__TASK PROMPT__: Print the first line of the records below and every line after it, up to and including the line with "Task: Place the". Print nothing else.

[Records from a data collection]
- - - - -
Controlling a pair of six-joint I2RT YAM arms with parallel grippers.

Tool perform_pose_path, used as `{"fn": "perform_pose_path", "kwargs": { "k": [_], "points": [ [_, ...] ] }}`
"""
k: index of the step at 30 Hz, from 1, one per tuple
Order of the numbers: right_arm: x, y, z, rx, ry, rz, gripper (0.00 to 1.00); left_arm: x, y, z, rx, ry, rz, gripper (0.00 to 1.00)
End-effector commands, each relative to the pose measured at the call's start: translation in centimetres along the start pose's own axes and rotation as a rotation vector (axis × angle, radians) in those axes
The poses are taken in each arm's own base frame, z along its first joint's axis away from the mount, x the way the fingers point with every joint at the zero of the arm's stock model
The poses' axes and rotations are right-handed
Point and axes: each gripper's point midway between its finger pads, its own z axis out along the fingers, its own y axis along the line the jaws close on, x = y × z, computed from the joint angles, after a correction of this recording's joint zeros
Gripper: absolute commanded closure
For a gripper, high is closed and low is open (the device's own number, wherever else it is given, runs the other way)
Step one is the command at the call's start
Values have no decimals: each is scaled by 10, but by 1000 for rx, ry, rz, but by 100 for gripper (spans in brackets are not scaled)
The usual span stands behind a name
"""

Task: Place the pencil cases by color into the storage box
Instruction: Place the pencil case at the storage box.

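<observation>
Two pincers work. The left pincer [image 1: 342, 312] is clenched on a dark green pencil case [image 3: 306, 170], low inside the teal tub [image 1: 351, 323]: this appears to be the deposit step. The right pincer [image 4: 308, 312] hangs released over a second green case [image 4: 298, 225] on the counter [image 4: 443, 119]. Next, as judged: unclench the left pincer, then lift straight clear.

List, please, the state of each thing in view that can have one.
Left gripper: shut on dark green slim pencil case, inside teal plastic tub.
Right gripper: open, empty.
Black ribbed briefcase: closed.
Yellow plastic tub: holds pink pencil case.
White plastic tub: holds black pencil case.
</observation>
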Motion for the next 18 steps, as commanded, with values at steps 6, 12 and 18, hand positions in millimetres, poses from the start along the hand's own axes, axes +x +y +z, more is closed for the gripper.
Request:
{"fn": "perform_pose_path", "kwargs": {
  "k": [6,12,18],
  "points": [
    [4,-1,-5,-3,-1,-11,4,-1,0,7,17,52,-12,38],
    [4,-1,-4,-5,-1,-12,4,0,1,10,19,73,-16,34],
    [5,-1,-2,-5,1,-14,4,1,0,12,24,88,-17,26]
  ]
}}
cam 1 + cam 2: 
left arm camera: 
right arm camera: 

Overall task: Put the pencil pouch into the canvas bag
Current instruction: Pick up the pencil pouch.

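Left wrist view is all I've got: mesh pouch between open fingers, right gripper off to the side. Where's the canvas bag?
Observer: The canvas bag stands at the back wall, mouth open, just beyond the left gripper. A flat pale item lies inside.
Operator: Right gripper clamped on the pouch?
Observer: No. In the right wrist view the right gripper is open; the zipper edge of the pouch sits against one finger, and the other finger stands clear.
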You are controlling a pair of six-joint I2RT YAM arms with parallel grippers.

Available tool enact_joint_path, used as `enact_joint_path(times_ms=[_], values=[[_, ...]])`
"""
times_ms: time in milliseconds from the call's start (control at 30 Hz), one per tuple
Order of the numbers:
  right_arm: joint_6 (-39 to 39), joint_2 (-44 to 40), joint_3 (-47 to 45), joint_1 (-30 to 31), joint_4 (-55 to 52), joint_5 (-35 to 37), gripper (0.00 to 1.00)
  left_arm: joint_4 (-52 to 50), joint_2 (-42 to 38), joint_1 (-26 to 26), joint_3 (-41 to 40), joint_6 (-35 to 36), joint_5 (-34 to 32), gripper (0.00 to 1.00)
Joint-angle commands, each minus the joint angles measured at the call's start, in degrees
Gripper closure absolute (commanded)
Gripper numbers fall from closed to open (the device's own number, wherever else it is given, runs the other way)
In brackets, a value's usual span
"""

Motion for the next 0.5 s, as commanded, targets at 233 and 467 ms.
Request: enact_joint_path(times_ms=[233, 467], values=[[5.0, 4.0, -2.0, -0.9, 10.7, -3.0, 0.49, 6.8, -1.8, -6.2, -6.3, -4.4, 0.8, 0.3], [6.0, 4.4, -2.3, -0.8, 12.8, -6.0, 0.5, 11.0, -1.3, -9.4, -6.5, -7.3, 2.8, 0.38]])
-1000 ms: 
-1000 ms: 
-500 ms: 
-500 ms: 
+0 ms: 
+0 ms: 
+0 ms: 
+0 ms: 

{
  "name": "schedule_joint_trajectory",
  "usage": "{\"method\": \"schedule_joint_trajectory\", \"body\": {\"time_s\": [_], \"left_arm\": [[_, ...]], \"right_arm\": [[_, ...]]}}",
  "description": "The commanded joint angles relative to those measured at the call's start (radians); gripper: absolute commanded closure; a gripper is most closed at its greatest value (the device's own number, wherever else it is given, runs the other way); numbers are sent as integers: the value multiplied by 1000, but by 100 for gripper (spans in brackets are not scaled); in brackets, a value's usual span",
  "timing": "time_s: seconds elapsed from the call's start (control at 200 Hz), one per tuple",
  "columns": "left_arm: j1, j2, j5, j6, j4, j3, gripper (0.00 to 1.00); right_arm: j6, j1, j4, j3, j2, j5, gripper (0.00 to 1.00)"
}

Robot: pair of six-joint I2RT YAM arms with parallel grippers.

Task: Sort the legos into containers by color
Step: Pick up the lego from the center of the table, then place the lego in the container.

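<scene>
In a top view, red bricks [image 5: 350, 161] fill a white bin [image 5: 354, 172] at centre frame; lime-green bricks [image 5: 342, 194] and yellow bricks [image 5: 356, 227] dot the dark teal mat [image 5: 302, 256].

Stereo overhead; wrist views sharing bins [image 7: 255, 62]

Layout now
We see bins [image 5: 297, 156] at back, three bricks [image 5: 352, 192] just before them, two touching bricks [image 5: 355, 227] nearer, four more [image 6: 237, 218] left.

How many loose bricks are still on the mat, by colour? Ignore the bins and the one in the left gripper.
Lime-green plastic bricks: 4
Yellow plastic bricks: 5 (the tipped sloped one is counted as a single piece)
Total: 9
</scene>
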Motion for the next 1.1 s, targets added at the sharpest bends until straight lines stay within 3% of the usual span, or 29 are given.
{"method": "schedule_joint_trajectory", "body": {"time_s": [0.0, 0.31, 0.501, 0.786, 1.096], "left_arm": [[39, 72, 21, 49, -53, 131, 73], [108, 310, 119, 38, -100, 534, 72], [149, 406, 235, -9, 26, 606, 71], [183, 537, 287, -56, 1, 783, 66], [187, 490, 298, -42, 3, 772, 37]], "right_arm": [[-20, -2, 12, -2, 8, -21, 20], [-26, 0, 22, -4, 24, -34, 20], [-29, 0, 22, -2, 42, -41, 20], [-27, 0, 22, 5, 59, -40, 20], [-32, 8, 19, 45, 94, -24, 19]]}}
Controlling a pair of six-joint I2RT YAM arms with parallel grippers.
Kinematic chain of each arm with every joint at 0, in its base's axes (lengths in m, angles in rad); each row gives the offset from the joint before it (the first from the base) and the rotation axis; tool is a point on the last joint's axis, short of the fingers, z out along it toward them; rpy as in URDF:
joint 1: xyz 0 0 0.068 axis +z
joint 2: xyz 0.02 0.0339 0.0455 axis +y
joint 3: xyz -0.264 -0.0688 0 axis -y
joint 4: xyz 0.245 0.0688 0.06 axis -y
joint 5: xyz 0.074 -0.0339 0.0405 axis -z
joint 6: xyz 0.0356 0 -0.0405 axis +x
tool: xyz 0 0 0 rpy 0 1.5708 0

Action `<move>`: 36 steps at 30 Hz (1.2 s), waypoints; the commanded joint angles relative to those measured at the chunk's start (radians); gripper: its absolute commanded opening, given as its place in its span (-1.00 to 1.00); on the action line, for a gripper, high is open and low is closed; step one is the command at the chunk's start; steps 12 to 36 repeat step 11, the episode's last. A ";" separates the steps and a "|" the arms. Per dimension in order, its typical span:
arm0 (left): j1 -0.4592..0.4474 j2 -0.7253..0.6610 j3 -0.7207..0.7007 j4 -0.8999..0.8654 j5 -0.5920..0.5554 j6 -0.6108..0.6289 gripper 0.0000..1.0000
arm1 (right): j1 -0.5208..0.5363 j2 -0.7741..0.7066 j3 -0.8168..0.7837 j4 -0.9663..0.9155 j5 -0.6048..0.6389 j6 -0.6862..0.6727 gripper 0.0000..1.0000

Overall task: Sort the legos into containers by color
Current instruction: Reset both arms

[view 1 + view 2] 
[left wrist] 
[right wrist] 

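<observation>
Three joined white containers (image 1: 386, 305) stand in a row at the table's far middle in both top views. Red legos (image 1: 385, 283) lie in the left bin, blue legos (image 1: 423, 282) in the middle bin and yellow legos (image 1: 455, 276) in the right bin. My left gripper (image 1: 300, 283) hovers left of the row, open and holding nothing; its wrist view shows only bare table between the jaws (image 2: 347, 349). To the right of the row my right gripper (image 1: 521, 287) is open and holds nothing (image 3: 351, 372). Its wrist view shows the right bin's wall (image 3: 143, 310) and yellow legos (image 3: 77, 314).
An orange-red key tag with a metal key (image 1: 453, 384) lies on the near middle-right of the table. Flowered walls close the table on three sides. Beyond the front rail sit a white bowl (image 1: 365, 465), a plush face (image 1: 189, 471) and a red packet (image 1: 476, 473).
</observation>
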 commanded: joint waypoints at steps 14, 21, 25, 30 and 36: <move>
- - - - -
__REPLY TO THE TASK__:
Controlling a pair of six-joint I2RT YAM arms with parallel grippers.

Tool perform_pose_path, used as `{"fn": "perform_pose_path", "kwargs": { "k": [_], "points": [ [_, ...] ] }}`
"""
k: index of the step at 30 Hz, from 1, one per tuple
Order of the numbers: right_arm: x, y, z, rx, ry, rz, gripper (0.00 to 1.00); left_arm: x, y, z, rx, ry, rz, gripper (0.00 to 1.00)
End-effector commands, each relative to the pose measured at the call's start: translation in centimetres along the start pose's own axes and rotation as a rotation vector (axis × angle, radians) in those axes
The poses are taken in each arm's own base frame, z along its first joint's axis away from the mount, x the way the fingers point with every joint at the zero of the arm's stock model
The poses' axes and rotations are right-handed
Point and axes: each gripper's point midway between its finger pads, its own z axis out along the fingers, its own y axis along the line the jaws close on, x = y × z, computed from the joint angles, after a correction of this recording's joint zeros
Gripper: absolute commanded closure
For a gripper, high is closed and low is open (the device's own number, wherever else it is given, runs the other way)
Step one is the command at the call's start
Values have no decimals: each is scaled by 10, but by 1000 for rx, ry, rz, but by 100 for gripper (spans in brackets are not scaled)
The usual span stands behind a name
"""

Task: Place the pencil cases by color into the storage box

The exercise requires no further output.